Q. How did the firm get its start?
A. Not long ago there was a world of microfiche and paper. Just imagine you’re analyzing 2000 loans, and you go into a room. Today everything’s electronic. It’s Dropbox, or Box, or something like that, but back then, literally we’d go into the basement of the SBA and they were files and files and files and paper and microfiche. We had a team of a dozen people or so in the file rooms, and we realized the SBA was constipated with bad loans, so there was a big disincentive to how SBA loans were done. If the bank made an SBA loan and if it failed, they could get 80% of the money back by just turning the SBA loan back to the government.
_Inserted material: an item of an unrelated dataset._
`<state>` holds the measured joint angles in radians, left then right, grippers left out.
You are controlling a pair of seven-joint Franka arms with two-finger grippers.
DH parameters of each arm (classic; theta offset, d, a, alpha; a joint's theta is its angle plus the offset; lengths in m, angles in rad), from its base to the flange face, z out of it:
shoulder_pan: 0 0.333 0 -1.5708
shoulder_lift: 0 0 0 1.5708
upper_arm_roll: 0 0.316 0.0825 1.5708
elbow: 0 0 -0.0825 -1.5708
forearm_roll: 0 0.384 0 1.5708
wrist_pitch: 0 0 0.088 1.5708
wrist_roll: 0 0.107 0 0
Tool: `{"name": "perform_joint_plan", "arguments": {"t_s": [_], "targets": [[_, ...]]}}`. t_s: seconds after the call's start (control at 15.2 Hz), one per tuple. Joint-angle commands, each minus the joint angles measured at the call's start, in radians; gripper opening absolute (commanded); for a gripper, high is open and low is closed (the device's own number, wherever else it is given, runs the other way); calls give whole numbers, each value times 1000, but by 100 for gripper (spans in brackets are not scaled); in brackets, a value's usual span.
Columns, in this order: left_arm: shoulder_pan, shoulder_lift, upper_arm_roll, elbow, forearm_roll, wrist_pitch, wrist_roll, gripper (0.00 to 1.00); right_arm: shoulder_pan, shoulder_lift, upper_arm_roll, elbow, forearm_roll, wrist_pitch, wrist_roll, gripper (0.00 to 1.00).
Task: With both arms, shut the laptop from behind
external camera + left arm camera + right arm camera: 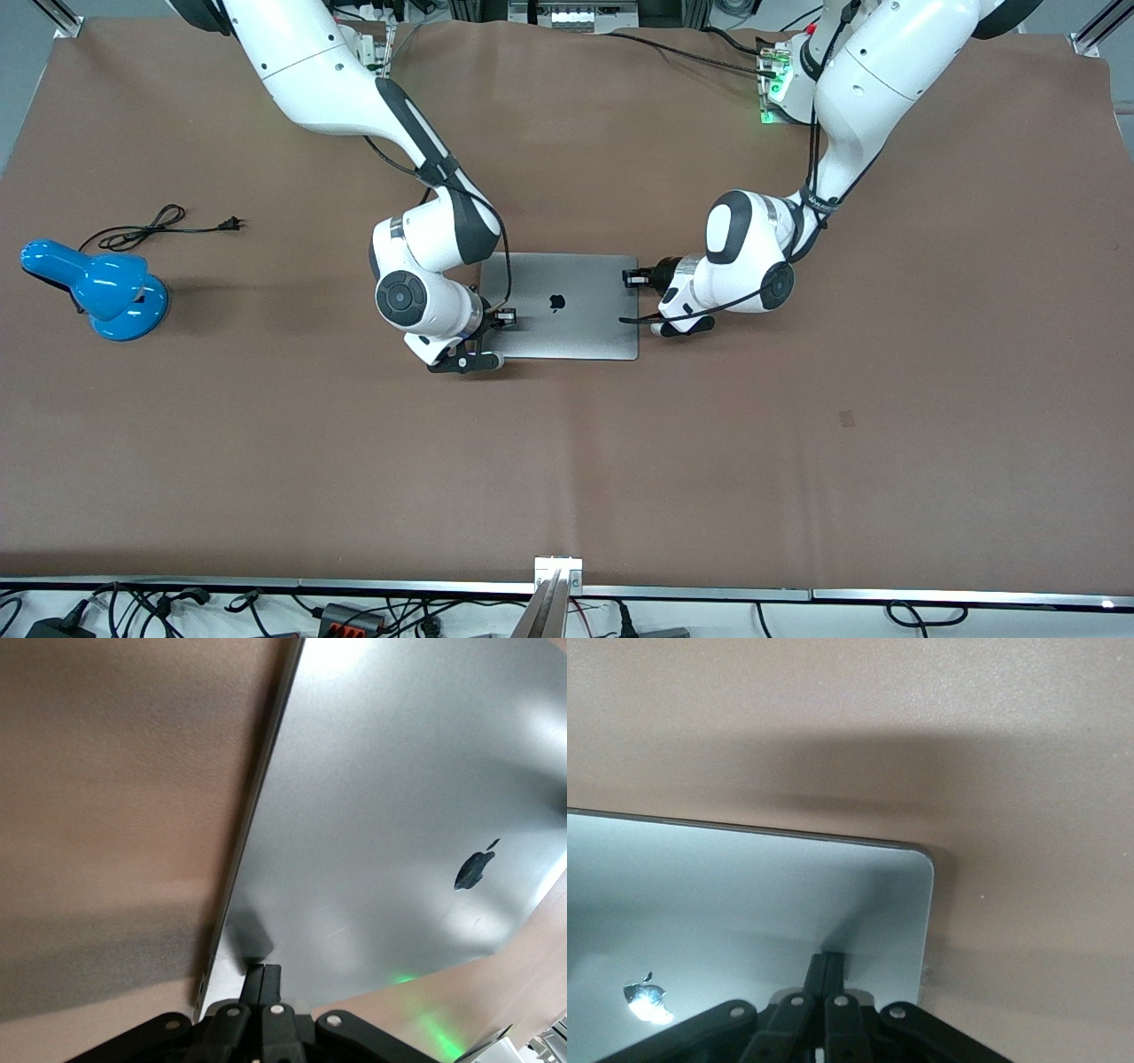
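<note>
I count one laptop [562, 306], shut flat mid-table, logo up. Two grippers on its lid: right gripper [825, 967] with fingers together, tips pressed on the lid near the corner toward the right arm's end; left gripper [262, 974] likewise closed, tips on the lid's edge at the left arm's end. One blue lamp [99, 288] with its cord [151, 227] sits well apart, toward the right arm's end.
</note>
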<state>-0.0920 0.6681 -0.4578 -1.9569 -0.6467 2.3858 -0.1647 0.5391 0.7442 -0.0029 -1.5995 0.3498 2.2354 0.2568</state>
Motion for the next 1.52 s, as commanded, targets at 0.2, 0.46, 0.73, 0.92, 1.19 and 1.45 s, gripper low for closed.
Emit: {"name": "perform_joint_plan", "arguments": {"t_s": [0.2, 0.46, 0.73, 0.92, 1.19, 1.45], "targets": [[-23, 19, 21, 23, 33, 16, -16, 0, -1, -15, -18, 20, -37, -12, 4, 0], [-11, -54, 21, -11, 45, -19, -24, 0, 1, -120, -89, 13, -38, -170, 6, 0], [5, -177, 59, -22, 44, -196, -58, 0, 7, -241, -187, 13, -110, -397, 12, 0], [37, -274, 115, -11, 102, -369, -58, 0, 1, -318, -224, 15, -163, -486, 4, 0], [132, -370, 129, 39, 278, -549, -58, 1, -1, -394, -252, 19, -224, -533, -30, 7], [184, -378, 133, 214, 456, -799, -59, 8, 5, -448, -262, 23, -351, -539, -31, 100]]}}
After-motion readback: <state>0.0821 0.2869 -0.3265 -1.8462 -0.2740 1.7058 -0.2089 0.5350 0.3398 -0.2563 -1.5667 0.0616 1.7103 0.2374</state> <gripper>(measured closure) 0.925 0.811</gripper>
So rather than work these loans out, the bank would say, “I’ll just take a 20% haircut, and I’ll send it back to the SBA.” They had billions of dollars in these loans.
In the first SBA sale, we realized that even though lots of people had signed up to go into the war room—and back then it really was a war room, it was not like today—they weren’t going in. We had a conversation with Cargill and we said, “We really believe that this is going to be an inefficient sale”—meaning that it is not widely talked about—”we believe that we can buy these assets very attractively from the SBA, and we wanted to do an all-in-on bid. We want to bid on the entire $307 million of assets,” keeping in mind we had no private equity fund set up. It was just some money from me and Jerry [ValStone co-founder Gerald Timmis III] and little from [co-founder] Eric [Abel].
So Cargill says, “How much money do you need?” We said, “We need $150 million.” That was back when $150 million was real money. I mean today, you know… But this was in 1999. Cargill says, “Well, look—$150 million for you and Jerry is too much. Why don’t you take half of it—$75 million—of the investment and we will find another partner?” Cargill had another group called FCFC, out of Texas, so we split the portfolio in half. At that point I started just winding down the financial advisory business and we also like a little energy kind of component—doing energy services stuff—got out of those businesses completely.
In, say, 2000, 2001, we completely focused on one in a private equity business, so that’s kind of how we have started. It was completely ass-backwards. It was really starting out as a consulting assignment with Cargill. Jerry and I were more investment banking types not really investment people, Cargill said, “Eh, you can do it, you guys can solve problems. You can make investments.” That’s how we got in the business.